Sendo que esse tempo de contribuição é válido somente para aqueles que estão "exclusivamente em atividades relacionadas à sala de aula", com isso, diretores e coordenadores de escola e pedagogos terão as regras da administração geral, ou seja, 30 anos de contribuição para mulheres e 35 anos para homens;

  • Idosos com 70 anos terão que trabalhar por mais 5 anos para ter direito à aposentadoria compulsória que será aos 75 anos de idade com proventos proporcionais ao tempo de contribuição;
  • Homens: só poderão se aposentar aos 65 anos de idade se tiverem acumulado 35 anos de contribuição;
  • Mulheres: poderão de aposentar aos 60 anos de idade, se acumularem 30 anos de contribuição;
  • A pensão por morte será equivalente a 60% do valor da aposentadoria recebida pelo segurado ou servidor da ativa + 10% por dependente;
  • Servidores da ativa pagarão a nova alíquota de contribuição previdenciária de 14% em cima dos seus vencimentos. Já os aposentados e pensionistas este percentual será aplicado a partir do valor que exceder o salário mínimo vigente (em 2020 o valor é de R$1.045,00) esta cobrança será feita a partir de abril deste ano.

Regras de Transição

Quem entrou no Estado até o dia 30 de dezembro de 2019 (data de publicação da Emenda Constitucional e Lei Complementar) poderá ser enquadrado em duas regras

1 - A professora que completou 51 anos (e 25 anos de contribuição) e o professor que completou 56 anos (e 30 anos de contribuição), além dos demais requisitos ainda tem que somar 76 pontos para as professoras e 86 pontos para os professores. Isso em 2019. A cada ano esse somatório vai aumentando.

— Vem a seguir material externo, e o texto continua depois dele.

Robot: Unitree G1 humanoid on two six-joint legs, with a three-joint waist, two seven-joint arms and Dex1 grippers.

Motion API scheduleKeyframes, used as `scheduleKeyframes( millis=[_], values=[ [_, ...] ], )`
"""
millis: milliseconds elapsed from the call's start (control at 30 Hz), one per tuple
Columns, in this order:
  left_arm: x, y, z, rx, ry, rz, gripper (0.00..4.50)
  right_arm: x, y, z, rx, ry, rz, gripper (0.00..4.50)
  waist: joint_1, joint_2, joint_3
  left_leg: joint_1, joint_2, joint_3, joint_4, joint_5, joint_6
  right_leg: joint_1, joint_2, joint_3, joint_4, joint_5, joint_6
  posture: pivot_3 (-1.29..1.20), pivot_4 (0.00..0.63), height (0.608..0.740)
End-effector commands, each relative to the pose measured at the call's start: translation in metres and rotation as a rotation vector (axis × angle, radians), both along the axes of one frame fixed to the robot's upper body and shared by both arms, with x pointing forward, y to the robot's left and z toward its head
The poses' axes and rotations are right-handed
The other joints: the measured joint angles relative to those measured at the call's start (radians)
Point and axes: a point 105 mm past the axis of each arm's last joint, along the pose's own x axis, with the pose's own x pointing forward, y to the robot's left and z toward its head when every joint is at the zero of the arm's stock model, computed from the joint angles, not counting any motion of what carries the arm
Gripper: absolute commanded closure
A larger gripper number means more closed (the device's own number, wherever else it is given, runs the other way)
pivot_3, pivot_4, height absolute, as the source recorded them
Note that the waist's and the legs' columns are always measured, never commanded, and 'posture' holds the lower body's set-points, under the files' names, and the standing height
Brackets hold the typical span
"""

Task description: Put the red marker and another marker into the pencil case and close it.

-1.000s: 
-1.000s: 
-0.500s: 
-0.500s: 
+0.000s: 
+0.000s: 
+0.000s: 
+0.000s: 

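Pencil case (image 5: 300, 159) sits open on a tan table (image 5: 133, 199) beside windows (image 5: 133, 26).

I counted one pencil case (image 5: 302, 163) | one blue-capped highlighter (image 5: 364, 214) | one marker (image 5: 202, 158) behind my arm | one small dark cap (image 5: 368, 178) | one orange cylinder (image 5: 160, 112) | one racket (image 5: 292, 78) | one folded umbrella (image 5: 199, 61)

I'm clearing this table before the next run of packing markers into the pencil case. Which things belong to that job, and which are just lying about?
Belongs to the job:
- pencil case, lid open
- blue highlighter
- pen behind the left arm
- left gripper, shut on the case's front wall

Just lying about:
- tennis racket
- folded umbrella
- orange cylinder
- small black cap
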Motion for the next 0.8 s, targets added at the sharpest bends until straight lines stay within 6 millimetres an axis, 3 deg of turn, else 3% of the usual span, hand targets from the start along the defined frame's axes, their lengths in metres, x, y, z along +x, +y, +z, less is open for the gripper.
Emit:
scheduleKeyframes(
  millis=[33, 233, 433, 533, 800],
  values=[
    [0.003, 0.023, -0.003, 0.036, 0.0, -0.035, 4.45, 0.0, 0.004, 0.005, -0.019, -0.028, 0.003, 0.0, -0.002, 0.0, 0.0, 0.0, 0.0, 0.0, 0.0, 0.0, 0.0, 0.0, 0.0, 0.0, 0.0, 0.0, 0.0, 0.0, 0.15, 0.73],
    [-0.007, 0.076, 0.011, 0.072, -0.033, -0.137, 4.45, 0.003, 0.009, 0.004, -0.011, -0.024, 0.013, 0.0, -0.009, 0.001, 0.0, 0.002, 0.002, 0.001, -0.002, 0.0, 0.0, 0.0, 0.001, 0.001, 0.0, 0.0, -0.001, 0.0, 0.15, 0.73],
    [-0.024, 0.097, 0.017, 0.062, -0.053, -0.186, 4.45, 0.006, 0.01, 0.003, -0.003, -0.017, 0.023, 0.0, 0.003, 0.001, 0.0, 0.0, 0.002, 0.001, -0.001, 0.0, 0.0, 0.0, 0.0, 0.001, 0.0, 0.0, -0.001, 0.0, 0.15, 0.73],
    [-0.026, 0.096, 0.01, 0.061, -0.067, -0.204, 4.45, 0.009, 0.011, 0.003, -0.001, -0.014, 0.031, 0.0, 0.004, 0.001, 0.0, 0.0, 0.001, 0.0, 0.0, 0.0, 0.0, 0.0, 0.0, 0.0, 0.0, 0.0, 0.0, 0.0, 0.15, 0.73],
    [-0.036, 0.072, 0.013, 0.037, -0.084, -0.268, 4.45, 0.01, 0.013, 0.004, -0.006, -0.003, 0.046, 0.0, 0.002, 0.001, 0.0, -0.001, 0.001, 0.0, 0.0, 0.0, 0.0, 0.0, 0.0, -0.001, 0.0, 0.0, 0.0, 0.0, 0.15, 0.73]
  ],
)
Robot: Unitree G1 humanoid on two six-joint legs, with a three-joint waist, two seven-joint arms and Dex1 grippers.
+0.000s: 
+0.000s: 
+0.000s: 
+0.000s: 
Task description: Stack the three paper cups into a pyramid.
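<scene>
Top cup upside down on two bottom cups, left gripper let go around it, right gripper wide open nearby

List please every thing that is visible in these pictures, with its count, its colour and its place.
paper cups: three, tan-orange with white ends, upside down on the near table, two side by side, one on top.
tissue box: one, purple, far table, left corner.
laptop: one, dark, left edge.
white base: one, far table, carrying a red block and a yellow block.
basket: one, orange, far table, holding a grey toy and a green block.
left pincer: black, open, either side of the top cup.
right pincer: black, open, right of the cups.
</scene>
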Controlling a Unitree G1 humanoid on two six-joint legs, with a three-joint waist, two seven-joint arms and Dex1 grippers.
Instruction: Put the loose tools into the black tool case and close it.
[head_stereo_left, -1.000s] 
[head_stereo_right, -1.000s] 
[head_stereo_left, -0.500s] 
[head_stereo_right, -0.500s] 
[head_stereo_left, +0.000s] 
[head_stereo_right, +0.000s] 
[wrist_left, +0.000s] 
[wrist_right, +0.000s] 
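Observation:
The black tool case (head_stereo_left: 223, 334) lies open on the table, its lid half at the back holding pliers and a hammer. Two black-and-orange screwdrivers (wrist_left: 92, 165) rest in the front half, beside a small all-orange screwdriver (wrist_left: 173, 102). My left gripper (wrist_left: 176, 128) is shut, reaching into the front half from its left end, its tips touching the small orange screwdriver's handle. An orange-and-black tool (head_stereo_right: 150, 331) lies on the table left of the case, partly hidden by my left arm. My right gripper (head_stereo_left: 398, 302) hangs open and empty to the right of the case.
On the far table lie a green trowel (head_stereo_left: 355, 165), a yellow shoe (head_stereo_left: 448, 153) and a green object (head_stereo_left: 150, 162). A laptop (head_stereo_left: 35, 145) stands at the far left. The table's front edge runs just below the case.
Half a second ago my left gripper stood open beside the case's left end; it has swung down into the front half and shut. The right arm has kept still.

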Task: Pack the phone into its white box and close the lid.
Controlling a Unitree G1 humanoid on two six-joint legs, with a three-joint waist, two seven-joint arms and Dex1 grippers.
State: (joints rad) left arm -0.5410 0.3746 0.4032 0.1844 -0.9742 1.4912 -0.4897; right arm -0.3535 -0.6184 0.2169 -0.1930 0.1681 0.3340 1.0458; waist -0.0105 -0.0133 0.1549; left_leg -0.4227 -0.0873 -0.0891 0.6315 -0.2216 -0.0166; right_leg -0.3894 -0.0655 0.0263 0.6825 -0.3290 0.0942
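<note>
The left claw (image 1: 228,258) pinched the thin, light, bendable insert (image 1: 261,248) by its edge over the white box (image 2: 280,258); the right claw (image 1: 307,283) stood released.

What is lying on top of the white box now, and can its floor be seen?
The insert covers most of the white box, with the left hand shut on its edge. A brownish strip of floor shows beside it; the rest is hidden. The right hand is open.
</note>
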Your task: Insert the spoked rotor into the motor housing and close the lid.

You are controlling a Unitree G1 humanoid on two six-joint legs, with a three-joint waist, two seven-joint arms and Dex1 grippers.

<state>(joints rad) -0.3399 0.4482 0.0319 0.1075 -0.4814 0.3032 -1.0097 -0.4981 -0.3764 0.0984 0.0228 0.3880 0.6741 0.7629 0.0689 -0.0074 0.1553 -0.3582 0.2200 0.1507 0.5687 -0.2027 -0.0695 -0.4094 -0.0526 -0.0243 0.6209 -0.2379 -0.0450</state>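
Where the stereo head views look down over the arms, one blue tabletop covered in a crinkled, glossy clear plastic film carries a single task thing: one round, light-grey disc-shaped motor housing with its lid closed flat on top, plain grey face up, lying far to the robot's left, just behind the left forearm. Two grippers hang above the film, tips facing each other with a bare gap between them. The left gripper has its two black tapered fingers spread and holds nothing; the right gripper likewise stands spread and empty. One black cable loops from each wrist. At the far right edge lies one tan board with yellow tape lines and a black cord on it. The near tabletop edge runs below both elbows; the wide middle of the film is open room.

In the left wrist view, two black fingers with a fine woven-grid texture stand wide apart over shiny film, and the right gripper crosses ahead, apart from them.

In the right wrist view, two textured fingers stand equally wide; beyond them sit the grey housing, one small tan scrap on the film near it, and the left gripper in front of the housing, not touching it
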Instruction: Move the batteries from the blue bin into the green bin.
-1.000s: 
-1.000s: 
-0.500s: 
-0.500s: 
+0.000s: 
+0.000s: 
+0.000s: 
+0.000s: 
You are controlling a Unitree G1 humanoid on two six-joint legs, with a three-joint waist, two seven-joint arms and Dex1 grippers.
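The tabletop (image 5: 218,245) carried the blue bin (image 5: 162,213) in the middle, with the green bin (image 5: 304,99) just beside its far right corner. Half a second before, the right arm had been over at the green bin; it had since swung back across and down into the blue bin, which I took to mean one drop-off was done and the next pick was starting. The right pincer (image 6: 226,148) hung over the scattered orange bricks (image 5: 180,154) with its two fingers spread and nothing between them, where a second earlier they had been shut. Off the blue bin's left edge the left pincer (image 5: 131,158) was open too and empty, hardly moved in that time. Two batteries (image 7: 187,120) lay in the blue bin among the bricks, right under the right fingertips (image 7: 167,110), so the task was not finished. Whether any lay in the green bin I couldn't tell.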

2 – A professora deverá ter 50 anos e 25 anos de contribuição, o professor 55 anos de idade e 30 anos de contribuição. Além destes requisitos, terá que pagar um “pedágio” de 50% do tempo que faltava para aposentadoria na época da publicação da lei (30/12/2019). Exemplo: a professora tem 50 anos de idade e 24 anos de contribuição, neste caso ela só trabalharia mais um ano.

Para os servidores da administração geral: a servidora que até o dia 30/12 tenha completado 56 anos e o servidor que tenha completado 61 anos e que o somatório com o tempo de contribuição seja 86 pontos para a mulher e 96 pontos para o homem.